Co-Mind Morning Pulse – June 12, 2025
Co-Mind Morning Pulse – June 12, 2025
1. Market Mood
Markets are in a fragile balancing act between disinflationary relief and geopolitical anxiety. Yesterday’s soft U.S. CPI print (headline +0.1% MoM) reinforced the “Fed pivot” narrative, but enthusiasm faded as traders confronted rising oil prices, fading breadth in equity leadership, and renewed Middle East tensions. The mood is cautiously constructive but increasingly uneasy—too many things have to go right for current prices to hold.
2. Key Cross-Asset Moves
Equities: S&P 500 -0.3%, Nasdaq -0.5%, EuroStoxx 50 flat, Nikkei -0.7%. Risk-on start, risk-off close.
Bonds: U.S. 10Y yield ↓ 6bps to 4.41%. Curve steepened mildly. Strong demand at auctions.
FX: DXY at 7-week low. EURUSD above 1.15, USDJPY ↓ to 144. Risk-off supported JPY.
Commodities: Brent crude +4% to $69.8 on Iran fears. Gold firm near $3,400.
Crypto: Bitcoin surged to $110.4K before paring back slightly. Strong breakout momentum.
3. The Real Driver
Narrative dissonance is peaking.
The soft CPI print gave macro bulls the greenlight to price in imminent Fed cuts (September odds now ~70%), but this sits uncomfortably with:
Sticky core inflation components (shelter, services)
Ongoing tariff drag (average U.S. tariffs now ~15%)
Elevated equity valuations and a collapsing equity risk premium
Oil shock risks resurfacing from geopolitical flareups
Markets are pricing a dovish glidepath while geopolitical and structural inflationary pressures build—creating a dangerous feedback loop where each benign data point invites more risk, without pricing tail events.
4. What We’ve Learned
Disinflation is happening, but not cleanly. May CPI was soft, but under the hood rents are still firm and insurance costs keep rising. This was gasoline-driven disinflation, not structural.
Equity rally is broad in narrative, narrow in reality. The S&P is near highs, but more than 80% of stocks are still off their peaks. It's AI and mega-cap driven—everyone else is treading water.
Bonds look cheap vs equities. The S&P’s earnings yield is now ~4.5% vs the 10Y Treasury at 4.4%—an ERP close to zero. Historically, this level of complacency hasn’t lasted.
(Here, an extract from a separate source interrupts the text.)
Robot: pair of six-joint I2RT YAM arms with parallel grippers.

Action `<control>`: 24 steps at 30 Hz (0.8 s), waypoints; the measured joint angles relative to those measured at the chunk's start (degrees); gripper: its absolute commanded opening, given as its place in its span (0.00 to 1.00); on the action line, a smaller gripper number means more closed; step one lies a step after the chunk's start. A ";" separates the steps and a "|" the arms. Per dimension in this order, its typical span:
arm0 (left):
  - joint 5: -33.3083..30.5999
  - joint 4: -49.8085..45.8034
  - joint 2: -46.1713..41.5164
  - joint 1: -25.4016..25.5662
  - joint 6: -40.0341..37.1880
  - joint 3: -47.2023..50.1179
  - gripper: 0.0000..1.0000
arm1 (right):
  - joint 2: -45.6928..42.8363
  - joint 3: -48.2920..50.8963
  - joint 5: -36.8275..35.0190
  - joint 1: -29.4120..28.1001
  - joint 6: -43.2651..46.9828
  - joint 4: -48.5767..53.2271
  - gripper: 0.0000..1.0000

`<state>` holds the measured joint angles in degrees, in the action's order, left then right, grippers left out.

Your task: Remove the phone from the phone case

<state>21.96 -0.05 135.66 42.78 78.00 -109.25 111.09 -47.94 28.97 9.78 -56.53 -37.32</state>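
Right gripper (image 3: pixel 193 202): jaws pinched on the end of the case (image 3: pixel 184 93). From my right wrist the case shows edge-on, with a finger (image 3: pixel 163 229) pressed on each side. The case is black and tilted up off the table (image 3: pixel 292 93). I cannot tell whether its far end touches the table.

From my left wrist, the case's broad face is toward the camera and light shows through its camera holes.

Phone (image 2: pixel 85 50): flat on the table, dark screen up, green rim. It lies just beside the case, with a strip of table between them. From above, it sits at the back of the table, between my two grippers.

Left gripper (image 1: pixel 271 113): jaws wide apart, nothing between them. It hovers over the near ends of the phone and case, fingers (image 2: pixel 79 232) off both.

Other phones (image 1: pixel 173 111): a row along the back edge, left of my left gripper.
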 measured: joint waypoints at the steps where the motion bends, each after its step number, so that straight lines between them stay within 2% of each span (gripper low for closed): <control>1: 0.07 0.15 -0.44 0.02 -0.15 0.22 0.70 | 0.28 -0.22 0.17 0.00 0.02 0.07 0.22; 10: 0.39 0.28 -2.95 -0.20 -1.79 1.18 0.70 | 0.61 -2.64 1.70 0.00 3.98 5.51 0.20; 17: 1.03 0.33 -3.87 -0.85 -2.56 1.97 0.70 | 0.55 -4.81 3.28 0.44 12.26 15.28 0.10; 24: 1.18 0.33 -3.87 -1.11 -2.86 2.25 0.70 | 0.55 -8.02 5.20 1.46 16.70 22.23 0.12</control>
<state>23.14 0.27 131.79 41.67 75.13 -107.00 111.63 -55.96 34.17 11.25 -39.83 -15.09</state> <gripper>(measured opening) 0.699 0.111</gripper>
Europe and EM attracting real money. Largest monthly outflow from U.S. equities in a year ($24.7B) and strong inflows into Europe ($21B) and EM ETFs. A regime shift in global flows is quietly underway.
Crypto has resumed its leadership as a liquidity barometer. Bitcoin’s breakout is being driven by macro dovishness and technical confirmation. It’s acting as “digital gold” again—watch it as a real-time proxy for sentiment.
Oil is no longer behaving like a sleepy carry trade. Middle East risk is back in the tape, and the supply premium is being repriced. WTI’s ~20% bounce since early May now threatens to reflate inflation expectations.
The Fed-market gap is widening again. The Fed's dots still project cautious patience; markets are pricing a pivot. Someone’s wrong—and it won’t take much to snap that rubber band.
5. Final Thought
The market wants a soft landing with rate cuts, strong earnings, falling inflation, global peace, and valuation expansion—all at once. But the marginal signal is starting to turn defensive: narrowing leadership, safe-haven flows, and quietly rotating capital. The crowd is still chasing upside, but the smart money is hedging. The real opportunity may lie not in participating—but in preparing for the unraveling of this very delicate illusion.